Exercise brief – Each line from the one that contains "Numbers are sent" to the end of the material must be set down exactly, and no line before it.

Information shown –
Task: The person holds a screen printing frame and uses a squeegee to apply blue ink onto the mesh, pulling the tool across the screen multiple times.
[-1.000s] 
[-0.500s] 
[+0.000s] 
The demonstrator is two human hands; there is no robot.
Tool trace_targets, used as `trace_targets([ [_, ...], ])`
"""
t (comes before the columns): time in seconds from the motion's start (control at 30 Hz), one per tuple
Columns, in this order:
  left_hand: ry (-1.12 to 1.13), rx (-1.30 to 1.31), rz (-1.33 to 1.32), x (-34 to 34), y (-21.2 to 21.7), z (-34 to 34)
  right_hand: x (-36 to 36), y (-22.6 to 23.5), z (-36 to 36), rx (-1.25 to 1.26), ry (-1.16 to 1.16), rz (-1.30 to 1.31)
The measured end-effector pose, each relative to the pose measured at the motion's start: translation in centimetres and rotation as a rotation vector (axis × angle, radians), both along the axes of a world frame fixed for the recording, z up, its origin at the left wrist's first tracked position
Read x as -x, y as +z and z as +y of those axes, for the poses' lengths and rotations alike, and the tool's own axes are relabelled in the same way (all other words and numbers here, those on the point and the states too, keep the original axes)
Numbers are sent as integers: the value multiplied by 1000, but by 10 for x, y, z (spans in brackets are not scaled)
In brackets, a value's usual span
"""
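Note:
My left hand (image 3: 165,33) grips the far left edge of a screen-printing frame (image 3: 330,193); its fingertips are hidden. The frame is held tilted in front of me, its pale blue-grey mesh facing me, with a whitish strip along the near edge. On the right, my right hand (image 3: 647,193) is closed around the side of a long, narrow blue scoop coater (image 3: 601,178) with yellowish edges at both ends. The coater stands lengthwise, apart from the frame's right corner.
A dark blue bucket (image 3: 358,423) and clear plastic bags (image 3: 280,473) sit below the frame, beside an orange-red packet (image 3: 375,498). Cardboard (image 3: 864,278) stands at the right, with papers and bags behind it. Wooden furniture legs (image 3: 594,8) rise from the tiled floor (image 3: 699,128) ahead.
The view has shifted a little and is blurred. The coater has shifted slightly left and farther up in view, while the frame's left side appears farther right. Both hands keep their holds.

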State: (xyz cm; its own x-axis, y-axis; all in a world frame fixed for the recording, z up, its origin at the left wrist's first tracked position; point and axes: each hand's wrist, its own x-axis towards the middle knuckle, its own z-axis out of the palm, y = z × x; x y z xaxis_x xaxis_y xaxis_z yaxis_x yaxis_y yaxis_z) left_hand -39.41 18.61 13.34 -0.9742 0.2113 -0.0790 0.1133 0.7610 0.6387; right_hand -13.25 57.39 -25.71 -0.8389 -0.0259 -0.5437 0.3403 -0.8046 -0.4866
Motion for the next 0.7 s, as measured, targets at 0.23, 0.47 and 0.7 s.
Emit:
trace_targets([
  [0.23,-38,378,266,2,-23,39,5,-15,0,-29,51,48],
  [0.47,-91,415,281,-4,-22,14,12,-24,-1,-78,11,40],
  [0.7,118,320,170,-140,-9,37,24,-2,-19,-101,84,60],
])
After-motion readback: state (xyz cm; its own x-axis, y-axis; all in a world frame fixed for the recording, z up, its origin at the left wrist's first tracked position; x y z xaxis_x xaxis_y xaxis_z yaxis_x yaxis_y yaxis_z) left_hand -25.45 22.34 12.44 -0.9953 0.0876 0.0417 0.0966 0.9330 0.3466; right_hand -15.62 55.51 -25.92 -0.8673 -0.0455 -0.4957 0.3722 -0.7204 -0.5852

Answer area –
Numbers are sent as integers: the value multiplied by 1000, but by 10 for x, y, z (spans in brackets are not scaled)
In brackets, a value's usual span
"""
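Note:
My left hand (image 3: 165,33) grips the far left edge of a screen-printing frame (image 3: 330,193); its fingertips are hidden. The frame is held tilted in front of me, its pale blue-grey mesh facing me, with a whitish strip along the near edge. On the right, my right hand (image 3: 647,193) is closed around the side of a long, narrow blue scoop coater (image 3: 601,178) with yellowish edges at both ends. The coater stands lengthwise, apart from the frame's right corner.
A dark blue bucket (image 3: 358,423) and clear plastic bags (image 3: 280,473) sit below the frame, beside an orange-red packet (image 3: 375,498). Cardboard (image 3: 864,278) stands at the right, with papers and bags behind it. Wooden furniture legs (image 3: 594,8) rise from the tiled floor (image 3: 699,128) ahead.
The view has shifted a little and is blurred. The coater has shifted slightly left and farther up in view, while the frame's left side appears farther right. Both hands keep their holds.
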
State: (xyz cm; its own x-axis, y-axis; all in a world frame fixed for the recording, z up, its origin at the left wrist's first tracked position; point and axes: each hand's wrist, its own x-axis towards the middle knuckle, its own z-axis out of the palm, y = z × x; x y z xaxis_x xaxis_y xaxis_z yaxis_x yaxis_y yaxis_z) left_hand -39.41 18.61 13.34 -0.9742 0.2113 -0.0790 0.1133 0.7610 0.6387; right_hand -13.25 57.39 -25.71 -0.8389 -0.0259 -0.5437 0.3403 -0.8046 -0.4866
Motion for the next 0.7 s, as measured, targets at 0.23, 0.47 and 0.7 s.
Emit:
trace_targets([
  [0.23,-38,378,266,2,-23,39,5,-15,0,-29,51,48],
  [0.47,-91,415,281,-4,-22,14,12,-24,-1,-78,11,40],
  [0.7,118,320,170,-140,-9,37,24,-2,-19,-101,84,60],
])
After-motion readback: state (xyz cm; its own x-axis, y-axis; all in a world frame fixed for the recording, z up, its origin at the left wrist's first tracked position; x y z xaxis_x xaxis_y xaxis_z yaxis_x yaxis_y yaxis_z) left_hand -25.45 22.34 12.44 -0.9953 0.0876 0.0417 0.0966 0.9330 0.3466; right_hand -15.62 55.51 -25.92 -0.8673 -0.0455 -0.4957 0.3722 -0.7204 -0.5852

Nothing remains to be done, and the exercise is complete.